In 1665, Emperor Leopold I appointed another Mihaly Bory as the Kaptain of Krupina (Karpfen in German, Korpona in Hungarian). This Mihaly Bory enjoyed a close friendship and alliance with Count Ferenc Wesselényi de Hadad et Murány. As a result, Count Ferenc Wesselényi appointed him as an ambassador to Archbishop-Elector of Mainz, Johann Philipp von Schönborn. Mihaly's son, Gabor, defended the Léva Castle during the Rákóczi Uprising.

Throughout the 18th and 19th centuries, members of the Bory family formed marital alliances with various noble families, both renowned and lesser-known.
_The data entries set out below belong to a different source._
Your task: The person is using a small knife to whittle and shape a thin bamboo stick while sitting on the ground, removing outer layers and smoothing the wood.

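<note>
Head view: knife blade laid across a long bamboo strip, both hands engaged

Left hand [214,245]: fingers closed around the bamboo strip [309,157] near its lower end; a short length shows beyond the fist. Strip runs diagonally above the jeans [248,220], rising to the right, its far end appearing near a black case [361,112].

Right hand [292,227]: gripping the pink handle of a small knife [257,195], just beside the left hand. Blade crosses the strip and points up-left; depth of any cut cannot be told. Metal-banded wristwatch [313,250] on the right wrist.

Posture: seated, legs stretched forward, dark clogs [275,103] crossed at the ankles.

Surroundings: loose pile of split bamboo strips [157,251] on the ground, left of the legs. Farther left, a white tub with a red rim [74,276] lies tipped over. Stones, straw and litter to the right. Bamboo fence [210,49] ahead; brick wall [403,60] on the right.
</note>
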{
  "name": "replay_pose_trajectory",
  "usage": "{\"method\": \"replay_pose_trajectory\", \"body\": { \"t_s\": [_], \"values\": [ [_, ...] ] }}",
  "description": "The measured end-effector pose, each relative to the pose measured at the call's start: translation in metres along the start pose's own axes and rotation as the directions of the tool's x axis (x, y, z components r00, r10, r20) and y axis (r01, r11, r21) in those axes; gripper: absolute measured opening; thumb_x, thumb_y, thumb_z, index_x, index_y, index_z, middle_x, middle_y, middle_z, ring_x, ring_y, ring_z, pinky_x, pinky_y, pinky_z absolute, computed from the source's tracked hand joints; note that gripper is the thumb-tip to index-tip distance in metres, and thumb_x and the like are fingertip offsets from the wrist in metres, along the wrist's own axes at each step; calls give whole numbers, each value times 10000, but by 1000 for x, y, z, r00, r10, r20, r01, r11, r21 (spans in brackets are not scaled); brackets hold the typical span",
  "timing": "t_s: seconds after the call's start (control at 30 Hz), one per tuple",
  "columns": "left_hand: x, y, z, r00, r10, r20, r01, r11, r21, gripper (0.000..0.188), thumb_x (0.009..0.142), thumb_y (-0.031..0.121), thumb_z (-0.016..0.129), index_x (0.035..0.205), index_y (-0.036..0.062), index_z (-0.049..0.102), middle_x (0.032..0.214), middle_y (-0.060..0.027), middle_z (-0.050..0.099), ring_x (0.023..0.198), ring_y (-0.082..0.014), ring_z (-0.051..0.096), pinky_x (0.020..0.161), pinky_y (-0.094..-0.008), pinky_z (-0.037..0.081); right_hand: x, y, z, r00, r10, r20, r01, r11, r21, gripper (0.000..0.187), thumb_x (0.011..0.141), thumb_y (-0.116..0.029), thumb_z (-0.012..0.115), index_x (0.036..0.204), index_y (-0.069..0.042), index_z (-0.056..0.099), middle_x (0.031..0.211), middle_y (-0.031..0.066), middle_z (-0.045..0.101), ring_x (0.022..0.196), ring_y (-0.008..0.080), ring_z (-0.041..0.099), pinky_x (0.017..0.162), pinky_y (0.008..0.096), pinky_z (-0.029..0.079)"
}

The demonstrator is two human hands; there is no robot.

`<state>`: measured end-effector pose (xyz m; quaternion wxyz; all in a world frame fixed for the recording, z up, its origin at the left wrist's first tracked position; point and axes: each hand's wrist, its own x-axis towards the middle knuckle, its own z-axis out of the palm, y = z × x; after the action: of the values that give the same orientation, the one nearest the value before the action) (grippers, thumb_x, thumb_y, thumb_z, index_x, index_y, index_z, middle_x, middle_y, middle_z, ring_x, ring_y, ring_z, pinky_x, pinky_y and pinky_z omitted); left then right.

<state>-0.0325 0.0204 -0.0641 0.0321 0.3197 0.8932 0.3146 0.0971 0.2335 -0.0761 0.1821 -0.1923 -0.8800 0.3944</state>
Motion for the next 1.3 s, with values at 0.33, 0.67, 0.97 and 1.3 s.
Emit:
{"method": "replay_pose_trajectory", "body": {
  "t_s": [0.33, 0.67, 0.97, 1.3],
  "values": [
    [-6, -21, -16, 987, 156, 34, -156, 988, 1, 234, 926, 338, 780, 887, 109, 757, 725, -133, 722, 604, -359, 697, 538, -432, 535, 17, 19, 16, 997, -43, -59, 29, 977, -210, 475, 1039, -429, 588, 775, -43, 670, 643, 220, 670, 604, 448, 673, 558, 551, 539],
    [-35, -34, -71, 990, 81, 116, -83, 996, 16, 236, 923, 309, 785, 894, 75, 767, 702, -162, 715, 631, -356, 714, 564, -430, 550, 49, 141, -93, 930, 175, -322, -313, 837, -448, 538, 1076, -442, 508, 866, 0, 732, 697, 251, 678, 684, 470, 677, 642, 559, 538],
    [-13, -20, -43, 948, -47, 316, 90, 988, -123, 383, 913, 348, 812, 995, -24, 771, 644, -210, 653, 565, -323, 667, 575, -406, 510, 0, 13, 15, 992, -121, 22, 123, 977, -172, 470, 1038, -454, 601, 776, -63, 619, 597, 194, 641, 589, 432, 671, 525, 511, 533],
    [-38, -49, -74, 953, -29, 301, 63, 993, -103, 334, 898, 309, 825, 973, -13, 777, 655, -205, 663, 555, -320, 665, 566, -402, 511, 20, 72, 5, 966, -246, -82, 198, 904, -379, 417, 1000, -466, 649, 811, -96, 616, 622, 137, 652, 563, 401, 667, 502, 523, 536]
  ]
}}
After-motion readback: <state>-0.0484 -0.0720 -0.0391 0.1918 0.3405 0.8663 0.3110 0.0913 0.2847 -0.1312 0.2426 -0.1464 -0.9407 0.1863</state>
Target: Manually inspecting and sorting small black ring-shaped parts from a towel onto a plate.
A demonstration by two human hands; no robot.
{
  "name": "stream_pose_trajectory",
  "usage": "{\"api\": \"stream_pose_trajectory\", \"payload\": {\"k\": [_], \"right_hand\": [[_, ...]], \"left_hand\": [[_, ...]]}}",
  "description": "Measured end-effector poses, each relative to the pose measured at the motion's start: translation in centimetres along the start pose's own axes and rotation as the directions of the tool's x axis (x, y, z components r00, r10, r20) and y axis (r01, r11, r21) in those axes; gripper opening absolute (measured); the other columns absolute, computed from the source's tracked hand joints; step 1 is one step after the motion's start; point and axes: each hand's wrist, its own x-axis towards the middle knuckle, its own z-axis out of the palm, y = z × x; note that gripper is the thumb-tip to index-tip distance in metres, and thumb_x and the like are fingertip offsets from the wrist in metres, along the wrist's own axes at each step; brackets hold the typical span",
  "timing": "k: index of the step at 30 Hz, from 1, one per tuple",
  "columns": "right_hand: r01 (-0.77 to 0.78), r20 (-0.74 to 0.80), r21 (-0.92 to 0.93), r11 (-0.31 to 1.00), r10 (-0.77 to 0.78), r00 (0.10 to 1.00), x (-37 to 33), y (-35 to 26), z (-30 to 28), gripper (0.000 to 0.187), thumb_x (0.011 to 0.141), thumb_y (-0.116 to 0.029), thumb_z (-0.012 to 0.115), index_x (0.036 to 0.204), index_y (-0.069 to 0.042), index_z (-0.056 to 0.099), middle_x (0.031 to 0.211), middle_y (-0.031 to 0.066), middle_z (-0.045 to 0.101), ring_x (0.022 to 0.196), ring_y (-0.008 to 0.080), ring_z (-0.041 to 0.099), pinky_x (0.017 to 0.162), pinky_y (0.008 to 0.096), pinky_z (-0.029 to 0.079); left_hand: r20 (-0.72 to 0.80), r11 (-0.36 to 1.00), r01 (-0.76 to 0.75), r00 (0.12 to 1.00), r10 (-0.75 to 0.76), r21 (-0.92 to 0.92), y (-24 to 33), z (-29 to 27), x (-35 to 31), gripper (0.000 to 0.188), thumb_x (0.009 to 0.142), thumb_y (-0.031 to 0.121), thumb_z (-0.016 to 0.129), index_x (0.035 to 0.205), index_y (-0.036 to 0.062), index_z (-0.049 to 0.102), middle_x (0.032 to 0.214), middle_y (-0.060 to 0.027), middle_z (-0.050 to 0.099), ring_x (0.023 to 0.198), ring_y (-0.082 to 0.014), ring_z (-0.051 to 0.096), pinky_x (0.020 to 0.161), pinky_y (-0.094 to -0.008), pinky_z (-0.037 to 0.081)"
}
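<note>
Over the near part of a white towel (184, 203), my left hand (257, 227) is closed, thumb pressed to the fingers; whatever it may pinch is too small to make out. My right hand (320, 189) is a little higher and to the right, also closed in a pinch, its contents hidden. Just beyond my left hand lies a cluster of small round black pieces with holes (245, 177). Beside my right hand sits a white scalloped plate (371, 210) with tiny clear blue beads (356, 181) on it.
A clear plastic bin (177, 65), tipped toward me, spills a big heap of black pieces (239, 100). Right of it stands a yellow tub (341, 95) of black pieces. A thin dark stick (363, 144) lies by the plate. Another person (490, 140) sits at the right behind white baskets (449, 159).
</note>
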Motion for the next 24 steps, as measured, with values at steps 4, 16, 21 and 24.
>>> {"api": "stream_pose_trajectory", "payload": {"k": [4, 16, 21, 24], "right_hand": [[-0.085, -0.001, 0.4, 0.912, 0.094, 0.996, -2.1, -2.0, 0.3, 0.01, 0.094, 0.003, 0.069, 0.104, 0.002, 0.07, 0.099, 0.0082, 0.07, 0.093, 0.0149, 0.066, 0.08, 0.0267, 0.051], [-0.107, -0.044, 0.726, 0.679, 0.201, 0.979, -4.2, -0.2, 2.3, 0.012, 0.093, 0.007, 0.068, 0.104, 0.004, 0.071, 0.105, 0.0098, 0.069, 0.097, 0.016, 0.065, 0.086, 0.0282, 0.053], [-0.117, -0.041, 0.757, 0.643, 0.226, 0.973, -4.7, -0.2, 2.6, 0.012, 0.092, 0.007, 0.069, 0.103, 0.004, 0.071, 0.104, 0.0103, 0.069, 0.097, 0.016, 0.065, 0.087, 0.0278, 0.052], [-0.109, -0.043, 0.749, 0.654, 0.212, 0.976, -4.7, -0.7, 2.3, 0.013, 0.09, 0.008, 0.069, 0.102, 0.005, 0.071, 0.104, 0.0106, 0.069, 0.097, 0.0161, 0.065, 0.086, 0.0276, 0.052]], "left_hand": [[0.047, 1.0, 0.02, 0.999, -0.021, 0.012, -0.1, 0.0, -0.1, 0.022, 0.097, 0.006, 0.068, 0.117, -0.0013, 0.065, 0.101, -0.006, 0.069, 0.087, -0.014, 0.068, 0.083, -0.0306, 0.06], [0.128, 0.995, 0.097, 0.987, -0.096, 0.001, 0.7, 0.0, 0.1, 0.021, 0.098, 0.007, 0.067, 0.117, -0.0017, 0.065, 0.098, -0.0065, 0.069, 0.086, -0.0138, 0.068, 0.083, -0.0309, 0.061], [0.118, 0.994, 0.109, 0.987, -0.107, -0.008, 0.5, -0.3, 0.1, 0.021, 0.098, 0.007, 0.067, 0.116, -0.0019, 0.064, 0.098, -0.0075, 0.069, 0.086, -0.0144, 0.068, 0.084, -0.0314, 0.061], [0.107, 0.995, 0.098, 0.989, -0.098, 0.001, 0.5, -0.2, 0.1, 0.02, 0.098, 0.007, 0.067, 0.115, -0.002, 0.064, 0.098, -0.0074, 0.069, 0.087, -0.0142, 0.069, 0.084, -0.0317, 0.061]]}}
These families included Csiffary, Osztroluczky, Dúló, Palásthy, Akács, Pomothy, Dalmady, Kalnay, Madách, Baron Lipthay, Baron Hellenbach, Baron Vecsey, Gosztonyi, Sembery, and Count Balassa.

== Members ==

- Mihaly Bory de Bori és Borfői (cca. 1650) Kaptain of Krupina, ambassador to Archbishop-Elector of Mainz Johann Philipp von Schönborn and friend of Count Ferenc Wesselenyi.
- Joannes Bory de Bori és Borfői (1740–1807) Hont County Court Judge.
- Nicolaus Bory de Bori és Borfői (1783–1829) Hungarian royal court counselor, husband of Baroness Carolina Hellenbach de Paczolay. She was a member of the Sternkreuzorden.
- Michael Bory de Bori és Borfői (1825 - cca. 1900) administrative officer in Demandice.
- Jenő Bory de Bori és Borfői (1879–1959) famous constructor of the Bory Castle.